INSTRUCTIONS TO FOLLOW.
In the entries below, filter for the word "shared" and copy every matching line.

[Records from a collection]
===
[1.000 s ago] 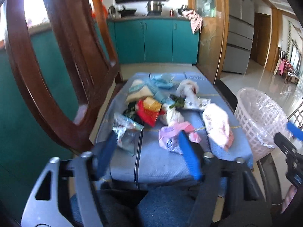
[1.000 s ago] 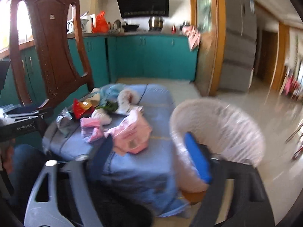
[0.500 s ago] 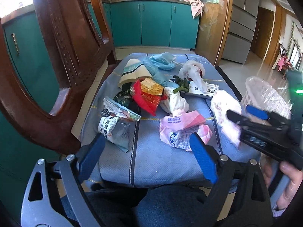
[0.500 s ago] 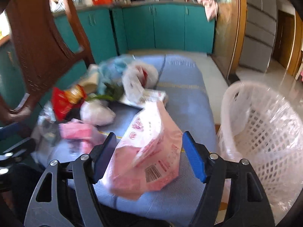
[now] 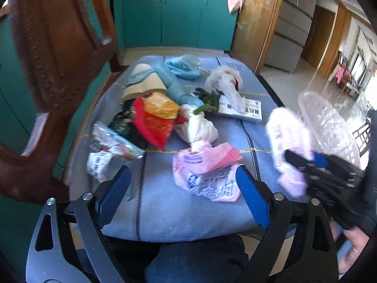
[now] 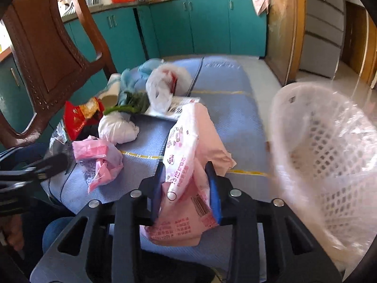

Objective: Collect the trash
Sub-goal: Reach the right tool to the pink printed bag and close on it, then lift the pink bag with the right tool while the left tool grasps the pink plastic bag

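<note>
Trash lies piled on a blue cloth-covered table [image 5: 165,207]. My right gripper [image 6: 186,186] is shut on a large pink plastic package [image 6: 188,155], lifted off the cloth; it also shows in the left wrist view [image 5: 287,136]. My left gripper [image 5: 183,195] is open and empty, low over the near table edge, with a crumpled pink bag [image 5: 207,165] between its fingertips' line. A red snack wrapper [image 5: 153,120], a white tied bag [image 5: 198,127] and a foil wrapper [image 5: 106,146] lie further in.
A white lattice basket [image 6: 329,155] lined with clear plastic stands right of the table, also in the left wrist view [image 5: 329,122]. A brown wooden chair back [image 5: 54,47] rises at the left. Teal kitchen cabinets [image 5: 179,21] stand behind.
My right gripper has closed on the pink package and raised it. My left gripper has moved forward and lower toward the crumpled pink bag.
</note>
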A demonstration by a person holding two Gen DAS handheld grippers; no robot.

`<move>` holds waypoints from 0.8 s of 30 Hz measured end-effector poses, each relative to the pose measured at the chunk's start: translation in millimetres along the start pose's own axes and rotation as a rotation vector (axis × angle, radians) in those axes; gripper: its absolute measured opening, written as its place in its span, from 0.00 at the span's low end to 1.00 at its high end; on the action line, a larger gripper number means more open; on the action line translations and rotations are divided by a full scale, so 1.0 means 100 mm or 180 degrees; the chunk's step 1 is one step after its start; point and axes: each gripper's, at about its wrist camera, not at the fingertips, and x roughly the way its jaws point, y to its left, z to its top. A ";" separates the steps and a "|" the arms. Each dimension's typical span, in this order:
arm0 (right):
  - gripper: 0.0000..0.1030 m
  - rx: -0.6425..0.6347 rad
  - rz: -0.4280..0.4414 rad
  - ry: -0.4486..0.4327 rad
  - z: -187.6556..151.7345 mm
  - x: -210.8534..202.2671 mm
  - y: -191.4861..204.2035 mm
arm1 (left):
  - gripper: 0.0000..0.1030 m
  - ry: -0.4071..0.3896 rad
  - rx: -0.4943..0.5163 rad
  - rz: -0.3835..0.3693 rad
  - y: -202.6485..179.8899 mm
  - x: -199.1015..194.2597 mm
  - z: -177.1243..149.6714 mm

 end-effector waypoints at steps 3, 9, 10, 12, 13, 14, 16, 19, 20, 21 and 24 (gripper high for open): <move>0.34 0.0029 0.0025 -0.0103 -0.02 -0.23 -0.08 | 0.88 0.0134 0.0026 -0.0052 -0.09 0.14 0.04; 0.34 0.0044 0.0062 -0.0229 -0.04 -0.46 -0.15 | 0.80 0.0402 0.0085 -0.0109 -0.25 0.46 0.07; 0.34 0.0031 0.0048 -0.0238 -0.05 -0.47 -0.13 | 0.79 0.0354 0.0113 -0.0095 -0.27 0.46 0.07; 0.34 -0.0020 0.0006 -0.0272 -0.08 -0.52 -0.12 | 0.43 0.0351 0.0172 -0.0067 -0.29 0.45 0.05; 0.34 -0.0040 0.0005 -0.0288 -0.08 -0.55 -0.12 | 0.40 0.0410 0.0180 -0.0120 -0.29 0.48 0.04; 0.34 -0.0061 0.0013 -0.0308 -0.08 -0.56 -0.10 | 0.39 0.0398 0.0161 -0.0139 -0.28 0.49 0.03; 0.34 -0.0081 0.0022 -0.0341 -0.09 -0.58 -0.08 | 0.21 0.0366 0.0189 -0.0142 -0.27 0.49 0.01; 0.34 -0.0082 0.0035 -0.0355 -0.11 -0.59 -0.08 | 0.17 0.0374 0.0229 -0.0137 -0.30 0.48 -0.04; 0.34 -0.0082 0.0050 -0.0359 -0.11 -0.59 -0.07 | 0.17 0.0375 0.0227 -0.0133 -0.30 0.46 -0.05; 0.34 -0.0082 0.0053 -0.0364 -0.12 -0.61 -0.08 | 0.17 0.0382 0.0196 -0.0160 -0.28 0.44 -0.05; 0.34 -0.0073 0.0061 -0.0366 -0.16 -0.63 -0.11 | 0.47 0.0355 0.0072 -0.0245 -0.23 0.34 -0.05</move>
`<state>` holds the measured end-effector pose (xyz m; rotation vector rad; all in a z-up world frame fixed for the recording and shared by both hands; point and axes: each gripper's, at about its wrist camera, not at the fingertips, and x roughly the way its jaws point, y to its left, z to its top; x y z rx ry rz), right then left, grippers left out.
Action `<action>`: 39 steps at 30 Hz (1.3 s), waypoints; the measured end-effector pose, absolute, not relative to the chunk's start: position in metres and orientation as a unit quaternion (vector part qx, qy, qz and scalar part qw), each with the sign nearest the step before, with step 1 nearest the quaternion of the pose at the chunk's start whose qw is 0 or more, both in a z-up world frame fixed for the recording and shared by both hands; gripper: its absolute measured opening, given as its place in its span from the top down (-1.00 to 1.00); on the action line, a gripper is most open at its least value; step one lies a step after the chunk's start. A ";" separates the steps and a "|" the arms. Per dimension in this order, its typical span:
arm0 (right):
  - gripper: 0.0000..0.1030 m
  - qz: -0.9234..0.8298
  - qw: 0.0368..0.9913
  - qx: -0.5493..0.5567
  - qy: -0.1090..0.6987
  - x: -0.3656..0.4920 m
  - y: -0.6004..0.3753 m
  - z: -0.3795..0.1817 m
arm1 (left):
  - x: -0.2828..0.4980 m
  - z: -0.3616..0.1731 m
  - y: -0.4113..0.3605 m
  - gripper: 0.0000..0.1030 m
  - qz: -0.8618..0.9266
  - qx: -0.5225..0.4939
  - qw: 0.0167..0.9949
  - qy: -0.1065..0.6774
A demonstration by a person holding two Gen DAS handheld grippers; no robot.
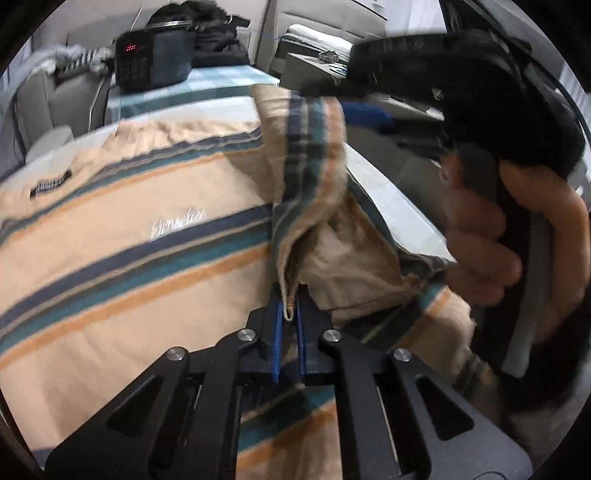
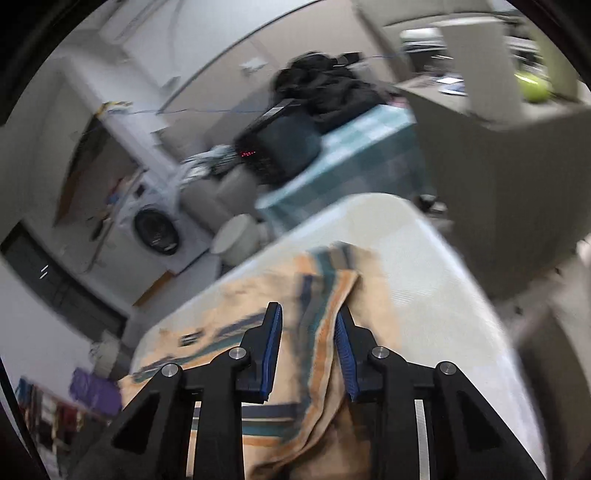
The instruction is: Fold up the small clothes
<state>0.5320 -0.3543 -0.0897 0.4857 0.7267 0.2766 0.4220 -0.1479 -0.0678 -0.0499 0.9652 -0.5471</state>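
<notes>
A beige shirt point(image 1: 110, 258) with navy, teal and orange stripes lies spread over a white table point(image 2: 424, 280). In the left wrist view my left gripper point(image 1: 290, 291) is shut on a folded edge of the shirt, pinched between its blue pads. From there a flap of the shirt point(image 1: 306, 147) rises steeply. One blue-padded finger point(image 1: 365, 114) of the right gripper sits at the flap's top, and a hand point(image 1: 480, 240) holds that gripper's handle. In the right wrist view my right gripper point(image 2: 310, 314) has a thick bunch of the striped shirt point(image 2: 314, 332) between its pads and grips it.
A black appliance with a red display point(image 1: 155, 62) and a pile of dark clothes point(image 1: 214, 33) sit on a teal checked cloth point(image 1: 221, 85) beyond the table. A washing machine point(image 2: 155, 229) and a white bucket point(image 2: 236, 240) stand on the floor to the left.
</notes>
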 end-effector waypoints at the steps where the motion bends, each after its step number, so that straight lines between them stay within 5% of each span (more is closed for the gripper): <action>1: 0.40 0.161 0.892 0.231 0.354 0.534 -0.345 -0.086 | 0.420 -0.067 -0.143 0.92 -0.264 -0.036 0.845 0.464; 8: 0.39 0.249 0.868 0.176 0.391 0.536 -0.304 -0.071 | 0.404 -0.070 -0.106 0.75 -0.238 -0.083 0.829 0.500; 12: 0.38 0.153 0.896 0.131 0.395 0.498 -0.329 -0.065 | 0.405 -0.067 -0.085 0.34 -0.202 -0.108 0.844 0.485; 22: 0.24 0.050 0.900 0.038 0.431 0.393 -0.380 -0.113 | 0.425 -0.064 -0.097 0.34 -0.192 -0.106 0.849 0.480; 35: 0.24 0.062 0.890 -0.076 0.445 0.397 -0.355 -0.140 | 0.433 -0.074 -0.111 0.34 -0.193 -0.090 0.855 0.473; 37: 0.35 0.062 0.893 -0.073 0.441 0.396 -0.357 -0.139 | 0.431 -0.073 -0.111 0.34 -0.193 -0.086 0.857 0.470; 39: 0.66 0.045 0.896 -0.062 0.438 0.390 -0.366 -0.139 | 0.430 -0.073 -0.112 0.34 -0.191 -0.082 0.859 0.468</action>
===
FINISHED EXERCISE.
`<state>` holds the measured end-effector pose (xyz m; rotation vector rad; all in a z-up world frame fixed for the recording and shared by both hands; point and axes: each gripper's, at about its wrist camera, not at the fingertips, and x roughly the way its jaws point, y to its left, z to its top; x y z rx ry rz), right then left, grippers left out.
Action `<action>`: 39 steps at 30 Hz (1.3 s), waypoints; the measured end-effector pose, absolute, not relative to the chunk's start: position in metres and orientation as a unit quaternion (vector part qx, qy, qz and scalar part qw), each with the sign nearest the step before, with step 1 nearest the quaternion of the pose at the chunk's start whose qw is 0 or more, both in a z-up world frame fixed for the recording and shared by both hands; gripper: its absolute measured opening, given as its place in its span from the top down (-1.00 to 1.00); on the action line, a gripper is most open at its least value; step one lies a step after the chunk's start. A ";" separates the steps and a "|" the arms. Per dimension in this order, its typical span:

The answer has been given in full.